La princesse avait trouvé une cible potentielle. Une comtesse faisait venir un noble d’un royaume voisin dans l’espoir de lui faire épouser sa fille aînée. Bien sûr, Ftiuco s’empressa de noter les détails sur un papier et d’attacher un foulard rouge au balcon. Elle cala la note sous une pierre ramassée lors d’une promenade. La nuit vint et au matin, elle remarqua que le mot avait disparu. Elle passa la journée à se tordre les mains en se demandant si l’information avait été utile, s’il n’y avait pas eu de contretemps. Et si le noble ne venait pas ? Sûrement, ils essaieraient de le voler sur le chemin de la demeure de la comtesse.

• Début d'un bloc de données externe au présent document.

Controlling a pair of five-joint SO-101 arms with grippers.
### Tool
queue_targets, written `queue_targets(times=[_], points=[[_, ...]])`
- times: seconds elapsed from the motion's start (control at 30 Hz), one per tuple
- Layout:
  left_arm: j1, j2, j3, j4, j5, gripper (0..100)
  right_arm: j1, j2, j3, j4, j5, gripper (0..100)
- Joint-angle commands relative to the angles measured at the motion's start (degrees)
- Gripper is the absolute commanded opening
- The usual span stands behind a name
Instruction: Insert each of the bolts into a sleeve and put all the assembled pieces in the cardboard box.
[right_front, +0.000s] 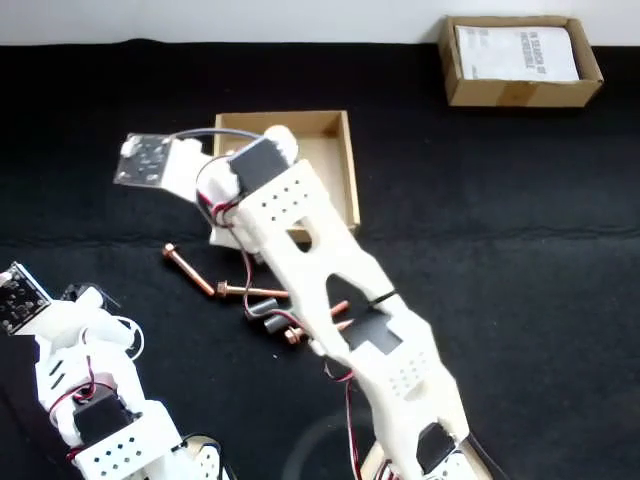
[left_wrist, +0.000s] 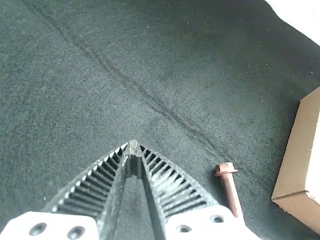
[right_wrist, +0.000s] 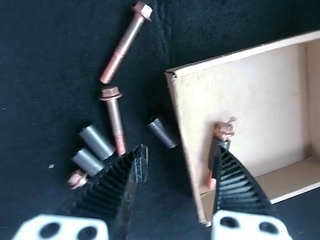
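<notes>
The right end effector (right_wrist: 180, 148) gapes wide astride the box (right_front: 351, 170) wall, upper centre of the high view, a bolt (right_wrist: 223, 130) lying inside, so a drop-off looks finished. Next it must fetch a loose bolt (right_front: 188, 270) and sleeve (right_front: 262, 308) mid-frame; the left end effector (left_wrist: 132, 148) sits closed, empty.

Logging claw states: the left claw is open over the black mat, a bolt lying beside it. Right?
No: the left claw is shut, as the left wrist view shows. It is indeed over the black mat, with a bolt lying beside it.
</notes>
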Motion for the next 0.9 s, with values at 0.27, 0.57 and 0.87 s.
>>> queue_targets(times=[0.27, 0.57, 0.87], points=[[0.5, -0.3, 1.0, 0.0, -0.1, 1, -2.1, -21.0, 33.9, 0.8, 7.8, 20.0], [0.4, -0.5, 1.0, 0.1, -0.1, 1, 2.1, -21.1, 45.9, -13.8, 17.1, 20.0], [0.3, -0.7, 1.0, 0.1, -0.1, 1, 4.6, -12.1, 48.4, -24.0, 22.0, 20.0]])
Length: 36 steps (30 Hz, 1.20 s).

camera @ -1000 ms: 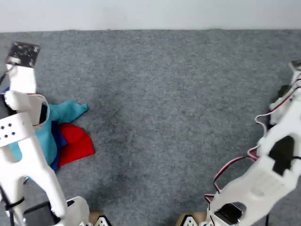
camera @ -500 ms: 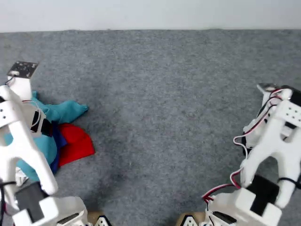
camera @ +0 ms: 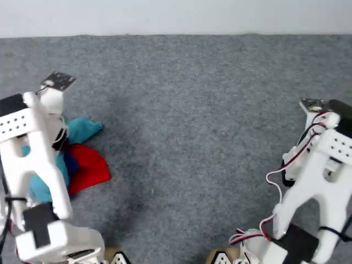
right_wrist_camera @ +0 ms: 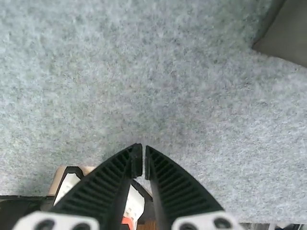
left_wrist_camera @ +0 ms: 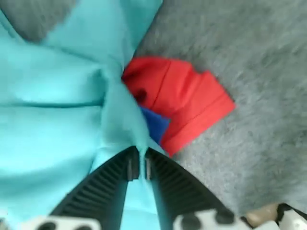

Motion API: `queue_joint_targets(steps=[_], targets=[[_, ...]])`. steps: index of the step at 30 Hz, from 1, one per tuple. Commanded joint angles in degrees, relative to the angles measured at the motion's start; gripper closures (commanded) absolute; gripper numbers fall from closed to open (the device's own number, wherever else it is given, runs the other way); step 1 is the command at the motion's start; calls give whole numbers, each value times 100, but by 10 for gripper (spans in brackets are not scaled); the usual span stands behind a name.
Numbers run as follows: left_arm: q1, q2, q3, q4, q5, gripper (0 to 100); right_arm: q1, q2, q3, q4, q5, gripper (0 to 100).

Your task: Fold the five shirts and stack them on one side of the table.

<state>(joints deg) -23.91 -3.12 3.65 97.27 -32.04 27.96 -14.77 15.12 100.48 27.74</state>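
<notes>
Three crumpled shirts lie heaped at the left edge of the grey felt-covered desk (camera: 192,121): a teal cloth shirt (left_wrist_camera: 53,96) on top, with a red cloth shirt (left_wrist_camera: 187,100) and a dark blue cloth shirt (left_wrist_camera: 154,124) beneath. The left pincer (left_wrist_camera: 137,165) is closed, pinching a teal fold. The right pincer (right_wrist_camera: 139,160) is closed on nothing, above bare felt near the right edge.

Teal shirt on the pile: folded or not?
Not folded. The teal shirt lies rumpled over the red shirt and blue shirt, a ridge of it pinched in the left gripper.
</notes>
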Motion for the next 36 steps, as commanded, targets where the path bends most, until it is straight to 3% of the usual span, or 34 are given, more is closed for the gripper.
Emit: queue_joint_targets(steps=[1,8,15,21,26,30,36], targets=[[378,-774,-92,62,-44,987,-57,-400,35,224,-53,990],[1152,-1275,-488,-35,809,987,-57,-699,281,224,-53,990],[2752,-1292,-1393,-563,2224,987,-57,-901,545,224,-53,990],[4255,-1160,-1437,-1222,2338,987,-57,-1051,598,224,-44,990],[5116,-862,-1455,-1609,2312,987,-57,-1059,598,233,-44,990],[5081,-765,-1437,-1591,2312,986,-92,-1059,598,233,-44,990],[3798,-756,-1437,-519,2207,985,-1086,-1059,589,242,-44,987]])
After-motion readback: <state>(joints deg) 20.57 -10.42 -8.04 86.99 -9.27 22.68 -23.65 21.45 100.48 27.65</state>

-Prépare-toi Ftiuco, nous partons !

Elle sursauta en entendant son père et resta figée quelques instants, se demandant de quoi il parlait. Ne trouvant pas de réponse, elle se leva et partit à la recherche de son père pour de plus amples explications. Ce fut sa mère qu’elle trouva d’abord, occupée à donner des ordres à des domestiques en panique :

-Mère ? Que se passe-t-il ?

La reine se tourna vers elle :

-Dépêche-toi, nous allons rendre visite à la comtesse Derey. Elle reçoit un jeune homme étranger à ce qu’il paraît et ton père souhaiterait le rencontrer.

Ftiuco réfléchit quelques instants, se demandant pourquoi ce nom lui était familier, puis, réalisant que c’était exactement là où elle avait envoyé les déchus.

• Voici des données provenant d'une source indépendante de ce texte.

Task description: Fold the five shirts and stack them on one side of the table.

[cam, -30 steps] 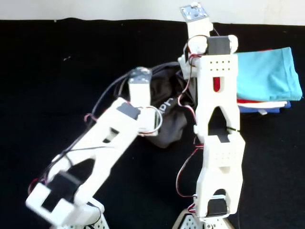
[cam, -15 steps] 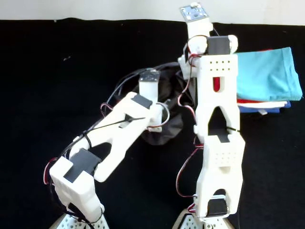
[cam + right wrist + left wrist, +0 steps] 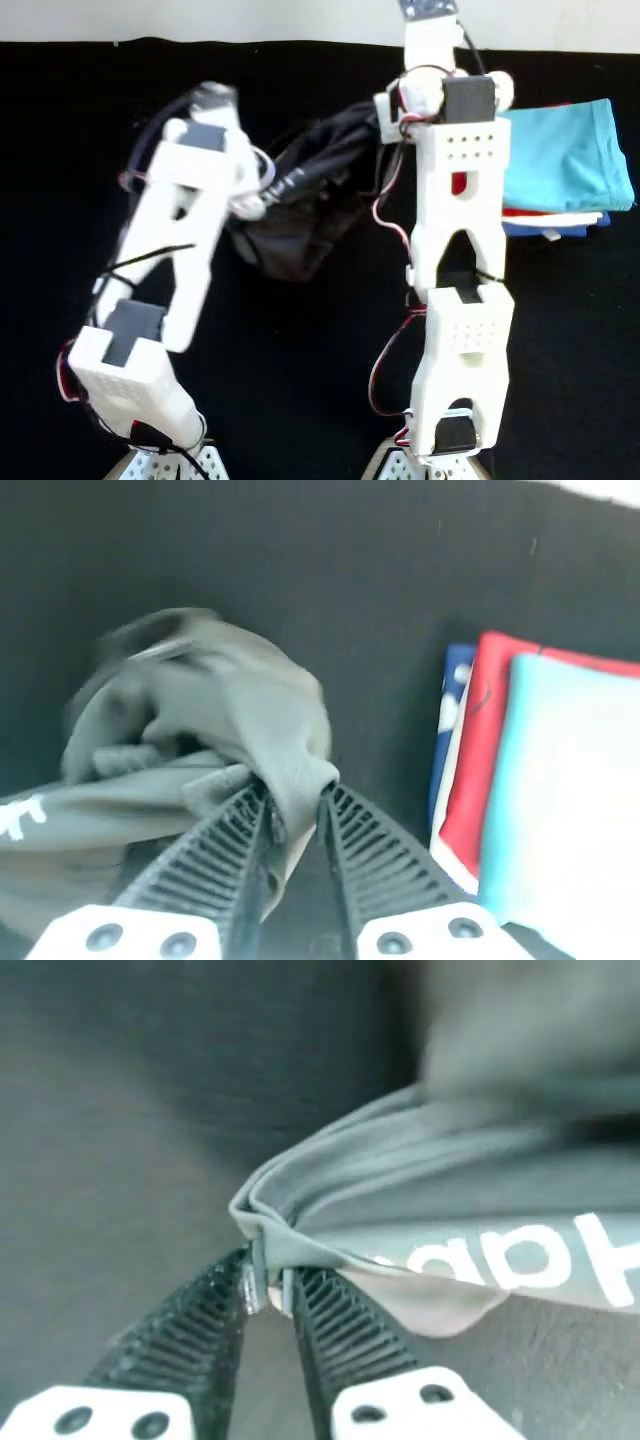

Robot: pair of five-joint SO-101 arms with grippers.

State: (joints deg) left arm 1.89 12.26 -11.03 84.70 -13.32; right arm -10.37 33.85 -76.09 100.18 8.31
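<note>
A black shirt [image 3: 300, 215] with white print hangs stretched between the two arms above the black table. My left gripper [image 3: 268, 1282] is shut on a bunched edge of the black shirt [image 3: 420, 1230]. My right gripper [image 3: 295, 800] is shut on another fold of the black shirt [image 3: 230, 720]. In the high view the left arm [image 3: 185, 215] is raised at the left and the right arm [image 3: 455, 200] stands upright at centre right. A stack of folded shirts [image 3: 555, 165], turquoise on top, lies at the right; in the right wrist view the folded stack [image 3: 540, 770] shows turquoise, red and blue layers.
The black tablecloth [image 3: 90, 130] covers the table, with open room at the left and front. A pale wall strip [image 3: 200, 18] runs along the far edge. Red and black cables [image 3: 390, 350] hang beside the right arm.
The left arm has swung up and to the left, pulling the black shirt off the table and stretching it. The right arm has lifted slightly.
</note>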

-Quoi ? Mais pourquoi, si soudainement ?

Sa mère lui prit les mains :

-Eh bien, tu sais, la comtesse espère marier sa fille à ce jeune noble.

Elle fit des clins d’œil à sa fille qui la dévisagea sans comprendre :

-Et alors ?

-Alors, cela pourrait être toi.

Ftiuco resta bouche bée et mit un instant avant de retrouver sa voix :

-Moi ? De quoi tu parles ?

Le visage de sa mère s’assombrit, elle jeta des regards alentours avant d’entraîner sa fille dans un coin.

-Ecoute, je sais que tu te doutes que notre situation n’est pas des plus enviables ces derniers temps. En fait… ton père et moi, nous avons commencé à songer… tu sais, tu es en âge…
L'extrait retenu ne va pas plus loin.